Hispanic retreat in Seneca gains in popularity, invigorates faith

SENECA — It was the best retreat Marcelo Reyes has attended.
The 16-year-old Seneca High School student was one of approximately 170 Spanish-speaking Catholics from the Upstate who filled  St. Paul the Apostle Mission hall June 5-7. People came to hear Father Hipolito de la Cruz Cruz preach, and to engage in prayer, penance and renewal.
Most of those present were from St. Paul, St. Francis Mission in Walhalla or St. Andrew Church in Clemson, said Sister Joan Kobe, minister to Hispanics for the parishes.
Sister Joan, of the Daughters of Wisdom, said she learned about Father Cruz, a priest in Santo Domingo, Dominican Republic, after he put on a similar retreat last fall at St. Mary Magdalene Church in Simpsonville.

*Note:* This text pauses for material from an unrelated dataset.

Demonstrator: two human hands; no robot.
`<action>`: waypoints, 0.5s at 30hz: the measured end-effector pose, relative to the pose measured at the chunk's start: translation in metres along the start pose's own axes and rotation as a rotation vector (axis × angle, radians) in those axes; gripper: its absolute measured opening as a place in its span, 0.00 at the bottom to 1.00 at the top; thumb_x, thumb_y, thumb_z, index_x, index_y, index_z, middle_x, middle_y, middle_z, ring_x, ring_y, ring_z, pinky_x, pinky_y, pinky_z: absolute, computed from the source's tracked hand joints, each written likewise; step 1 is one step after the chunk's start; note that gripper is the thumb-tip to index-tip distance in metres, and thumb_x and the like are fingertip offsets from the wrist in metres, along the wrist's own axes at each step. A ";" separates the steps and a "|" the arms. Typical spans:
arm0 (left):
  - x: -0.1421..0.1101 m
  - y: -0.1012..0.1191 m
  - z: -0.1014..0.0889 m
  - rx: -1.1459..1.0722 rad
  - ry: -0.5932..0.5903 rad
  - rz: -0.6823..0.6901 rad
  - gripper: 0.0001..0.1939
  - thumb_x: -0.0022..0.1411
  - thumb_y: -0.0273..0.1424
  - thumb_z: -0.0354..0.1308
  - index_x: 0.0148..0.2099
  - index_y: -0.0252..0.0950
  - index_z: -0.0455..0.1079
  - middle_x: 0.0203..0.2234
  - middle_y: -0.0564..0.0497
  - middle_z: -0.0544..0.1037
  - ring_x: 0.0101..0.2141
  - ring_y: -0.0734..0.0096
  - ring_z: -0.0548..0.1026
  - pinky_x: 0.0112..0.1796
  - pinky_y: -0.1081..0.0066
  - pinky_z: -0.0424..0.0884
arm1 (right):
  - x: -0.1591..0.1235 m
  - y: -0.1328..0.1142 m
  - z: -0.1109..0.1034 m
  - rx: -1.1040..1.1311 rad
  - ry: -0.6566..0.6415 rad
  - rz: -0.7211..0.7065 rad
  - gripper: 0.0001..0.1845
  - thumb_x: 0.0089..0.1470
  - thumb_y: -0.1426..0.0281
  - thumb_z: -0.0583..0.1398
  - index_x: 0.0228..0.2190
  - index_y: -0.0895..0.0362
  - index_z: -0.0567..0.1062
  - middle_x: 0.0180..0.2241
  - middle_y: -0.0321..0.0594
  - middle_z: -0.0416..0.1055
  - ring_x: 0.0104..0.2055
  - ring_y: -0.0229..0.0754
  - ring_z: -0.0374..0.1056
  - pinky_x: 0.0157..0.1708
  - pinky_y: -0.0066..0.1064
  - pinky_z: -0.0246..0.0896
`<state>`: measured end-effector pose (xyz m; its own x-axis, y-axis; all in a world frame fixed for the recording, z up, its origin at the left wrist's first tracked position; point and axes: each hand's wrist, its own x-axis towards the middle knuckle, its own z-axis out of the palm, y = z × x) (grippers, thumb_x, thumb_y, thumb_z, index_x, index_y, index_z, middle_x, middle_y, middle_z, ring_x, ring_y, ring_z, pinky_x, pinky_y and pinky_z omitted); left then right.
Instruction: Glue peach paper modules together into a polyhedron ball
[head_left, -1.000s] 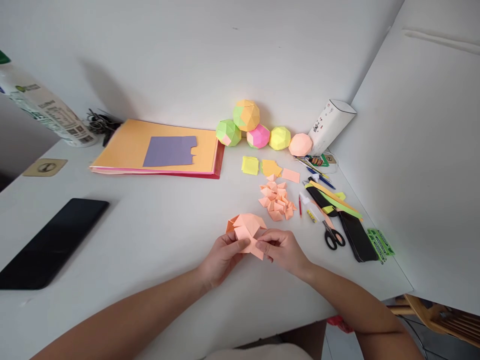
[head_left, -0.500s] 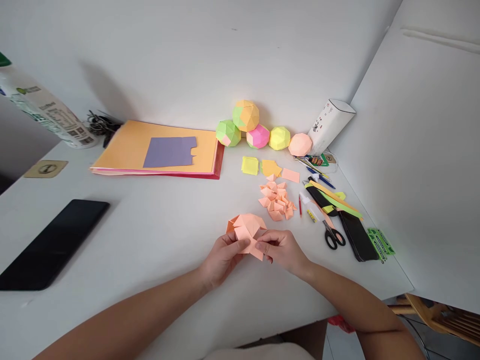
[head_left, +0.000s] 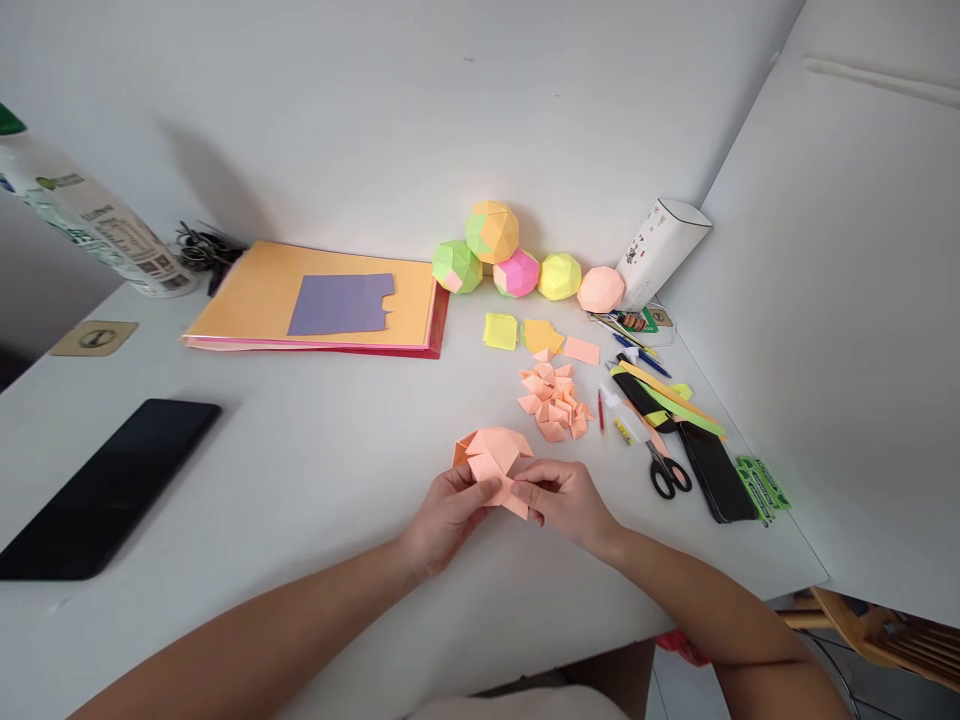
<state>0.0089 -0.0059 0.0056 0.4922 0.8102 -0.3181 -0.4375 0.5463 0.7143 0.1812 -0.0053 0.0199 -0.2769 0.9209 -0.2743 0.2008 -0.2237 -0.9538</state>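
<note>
Between my two hands is a partly joined, peach-coloured folded paper ball (head_left: pixel 496 446), its lower side open with loose flaps. My left hand (head_left: pixel 448 515) grips its lower left, thumb on the front face and the other fingers behind. At the lower right, my right hand (head_left: pixel 570 502) pinches a flap between thumb and fingers. The inner side of the ball and some fingertips are hidden. Just beyond lies a heap of folded peach paper pieces (head_left: pixel 553 400). Several finished paper balls (head_left: pixel 492 232) in green, orange, pink, yellow and peach rest by the wall.
Scissors (head_left: pixel 666 474), a phone (head_left: pixel 712 470), a glue bottle (head_left: pixel 626 412) and pens (head_left: pixel 643 355) lie at right. Small yellow sheets (head_left: pixel 500 331) sit behind the heap. A stack of coloured paper (head_left: pixel 247 300), a tablet (head_left: pixel 112 490) and a tall bottle (head_left: pixel 97 215) stand or lie leftward.
Almost nothing differs. Both hands keep their hold on the peach paper ball, and the lower flap has shifted very slightly.
</note>
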 end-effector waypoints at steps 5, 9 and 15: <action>-0.001 -0.001 0.000 0.001 0.019 -0.010 0.08 0.56 0.33 0.59 0.37 0.33 0.74 0.34 0.44 0.79 0.41 0.57 0.74 0.44 0.60 0.66 | -0.001 -0.002 -0.001 -0.044 0.000 -0.008 0.12 0.49 0.62 0.62 0.24 0.58 0.75 0.15 0.30 0.62 0.17 0.32 0.59 0.18 0.25 0.56; 0.000 -0.002 -0.002 -0.005 0.032 -0.012 0.08 0.56 0.33 0.59 0.35 0.33 0.73 0.34 0.45 0.79 0.39 0.57 0.75 0.45 0.60 0.66 | -0.001 -0.002 0.000 -0.052 0.006 -0.011 0.12 0.49 0.62 0.62 0.24 0.58 0.76 0.15 0.31 0.63 0.17 0.32 0.60 0.17 0.25 0.56; 0.000 0.000 0.001 -0.002 0.001 0.010 0.10 0.57 0.33 0.59 0.38 0.32 0.74 0.35 0.43 0.79 0.41 0.56 0.74 0.44 0.60 0.67 | 0.000 0.000 0.003 0.012 0.025 0.021 0.13 0.49 0.61 0.62 0.23 0.58 0.75 0.18 0.31 0.63 0.17 0.31 0.59 0.17 0.25 0.56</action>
<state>0.0094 -0.0064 0.0061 0.4867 0.8161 -0.3117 -0.4441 0.5384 0.7162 0.1786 -0.0064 0.0200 -0.2492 0.9235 -0.2916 0.1949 -0.2471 -0.9492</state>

She said retreats like the ones led by Father Cruz  give the Spanish-speaking community solid lessons on church teachings. Participants also had access to a variety of books, Bibles and other reading materials. It was combined with a live band that has grown out of a local Spanish-speaking charismatic group whose members worked with Sister Joan to put together this year’s retreat.
Sister Joan said this retreat was her fifth in the six years she has served as Spanish minister for the three Upstate parishes. The previous ones were limited to one day, but the most recent stretched over portions of three days and included Spanish-speaking Cath­olics from Greenville, which is 40 miles away.

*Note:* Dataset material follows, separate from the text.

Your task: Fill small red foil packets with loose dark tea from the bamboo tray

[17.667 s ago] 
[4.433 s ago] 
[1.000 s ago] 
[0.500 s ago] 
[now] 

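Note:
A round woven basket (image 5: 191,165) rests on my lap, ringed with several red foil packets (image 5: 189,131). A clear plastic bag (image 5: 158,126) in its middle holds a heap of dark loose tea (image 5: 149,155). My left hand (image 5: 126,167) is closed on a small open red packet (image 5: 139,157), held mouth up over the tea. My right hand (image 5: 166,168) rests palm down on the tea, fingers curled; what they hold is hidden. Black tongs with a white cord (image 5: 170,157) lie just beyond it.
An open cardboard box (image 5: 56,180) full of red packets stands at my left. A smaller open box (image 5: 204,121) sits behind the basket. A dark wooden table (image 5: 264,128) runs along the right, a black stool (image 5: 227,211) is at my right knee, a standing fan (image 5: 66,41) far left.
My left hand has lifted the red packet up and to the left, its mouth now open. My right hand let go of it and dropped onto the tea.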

She is not sure how word of the retreat spread that far, although the family network among Hispanics is often wide.
The growth of this retreat reflects, in part, the increase in the number of Spanish-speaking families settling in the Upstate.
According to Sister Joan, there are 300 to 400 families who regularly attend Mass at St. Paul, St. Francis or St. Andrew, and that another 600 to 700 Spanish-speaking families either live in the area or have family ties here.
Father Cruz works with young people at his parish in Santo Domingo, Sister Joan said, and he “preaches in a way that engages the congregation.”
Reyes is a lifelong Catholic who moved south from New York last year to live with his uncle. He said he first heard Father Cruz at St. Mary Magdalene, although his faith was dormant at that time.
“I was sleeping through the whole retreat,” Reyes said.
Then last November, Reyes’s uncle took him to a youth retreat in North Carolina.
“I came out of there as a new person,” he said. “Before, I was just a Catholic by name. I wasn’t participating in the church.”
Reyes said he had a different impression of Father Cruz after seeing him for a second time, a view born out of his renewed excitement for the Cath­olic faith.
“I met him (Father Cruz) and he’s really exciting,” Reyes said.